The montmorillonite sample supplied

The montmorillonite sample supplied by PT. Tunas Inti Makmur, Indonesia was firstly activated with 0.5 M H2SO4 solution under reflux for 6 h. The solid was filtered and washed with double distilled water until the filtrate pH was 7. The chemicals used, zinc chloride (ZnCl2·2H2O), NaOH, H2SO4, cetyl trimethyl ammonium chloride (CTMACl), methylene blue and H2O2 were supplied by Merck. Before metal dispersion, a clay suspension was prepared by diluting 5 wt.% montmorillonite powder in aquadest with the addition of CTMACl drop by drop at 2.5 mmol CTMACl/g-montmorillonite stirred at room temperature overnight. A pillarization agent of zinc chloride was prepared by mixing zinc chloride and NaOH at 1:1 M concentration in H2O:isopropanol (50:50) solution with vigorous stirring for 4 h. The Zn2+ precursor solution was then dropped slowly into the montmorillonite suspension to achieve a 5.0 wt.% Zn loading.
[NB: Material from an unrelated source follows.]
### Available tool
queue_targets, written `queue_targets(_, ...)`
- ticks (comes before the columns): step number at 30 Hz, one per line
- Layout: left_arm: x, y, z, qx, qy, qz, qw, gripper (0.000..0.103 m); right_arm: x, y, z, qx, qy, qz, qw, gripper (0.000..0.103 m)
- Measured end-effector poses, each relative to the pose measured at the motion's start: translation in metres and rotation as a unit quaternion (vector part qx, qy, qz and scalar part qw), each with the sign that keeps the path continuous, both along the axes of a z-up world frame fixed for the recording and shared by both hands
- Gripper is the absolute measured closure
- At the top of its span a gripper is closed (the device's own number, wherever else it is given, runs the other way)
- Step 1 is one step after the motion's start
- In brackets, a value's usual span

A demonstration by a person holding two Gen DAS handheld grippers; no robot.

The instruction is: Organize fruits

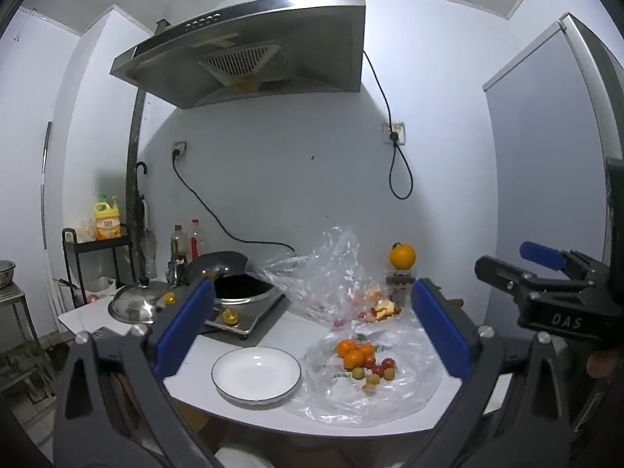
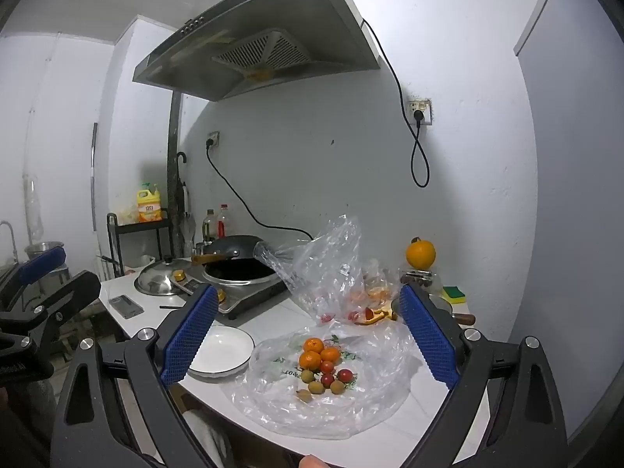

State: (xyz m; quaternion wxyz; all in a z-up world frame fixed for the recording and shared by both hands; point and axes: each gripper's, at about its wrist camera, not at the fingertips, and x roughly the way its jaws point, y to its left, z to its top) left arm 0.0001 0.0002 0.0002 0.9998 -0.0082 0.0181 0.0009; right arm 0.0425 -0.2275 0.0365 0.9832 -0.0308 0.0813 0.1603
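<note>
Both tongs, left [image 1: 312, 327] and right [image 2: 308, 335], are spread wide and hold nothing. Fruits [image 2: 321, 366] lie on a plastic bag [image 2: 370, 401] on the worktop [image 2: 409, 440], beside a plate [image 2: 224, 351].

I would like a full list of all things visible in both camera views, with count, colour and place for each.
white plate: one, white, counter front, empty
tangerines: three, orange, on flat plastic bag
cherry tomatoes: about four, red, beside tangerines
longans: about four, tan, same pile
flat plastic bag: one, clear, under the fruit
crumpled plastic bag: one, clear, behind pile
large orange: one, orange, atop jar near wall
wok: one, dark, on induction cooker
pot lid: one, steel, left of cooker
range hood: one, steel, above
detergent bottle: one, yellow, on black rack
sponge: one, yellow-green, right counter
left gripper: black, blue pads, open
right gripper: same, open
</note>
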Motion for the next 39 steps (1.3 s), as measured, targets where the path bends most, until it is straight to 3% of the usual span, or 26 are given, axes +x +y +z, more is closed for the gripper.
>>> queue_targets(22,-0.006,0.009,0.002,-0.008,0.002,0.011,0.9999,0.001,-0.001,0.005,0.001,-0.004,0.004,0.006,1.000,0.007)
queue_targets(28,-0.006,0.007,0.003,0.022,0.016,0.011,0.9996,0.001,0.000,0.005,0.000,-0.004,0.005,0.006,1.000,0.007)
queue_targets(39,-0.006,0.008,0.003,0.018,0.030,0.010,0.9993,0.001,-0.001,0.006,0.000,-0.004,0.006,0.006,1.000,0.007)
The mixture was stirred overnight and then was filtered and washed using deionized water until the filtrate had pH 7 and was free from Cl− ions (AgNO3 test). The solids were dried in an oven for overnight and calcined at 500 °C for 4 h under N2 flow in order to remove carbonaceous material which might have been deposited in pores and to further remove impurities from material. The obtained sample was ground to 200-mesh and then was encoded as ZnO/montmorillonite. X-ray diffraction (XRD) patterns of powder samples were obtained with a Shimadzu X6000 diffractometer using Ni-filtered Cu Kα radiation (λ = 1.54 Å) and scanning speed 5°/min DRUV–Vis spectra of the samples were recorded on a JASCO V-670 spectrophotometer equipped with a diffuse reflectance accessory; the % R values were transformed via the Kulbelka–Munk formula. A gas sorption analyzer (NOVA 1200e) was used to determine the specific surface area and adsorption–desorption profile using N2 sorbate gas at 196 °C. Elemental analysis was performed with a Seico EDX. Photo-oxidation was investigated, with a UV–Visible spectrophotometer (HITACHI U-2080) and Shimadzu HPLC.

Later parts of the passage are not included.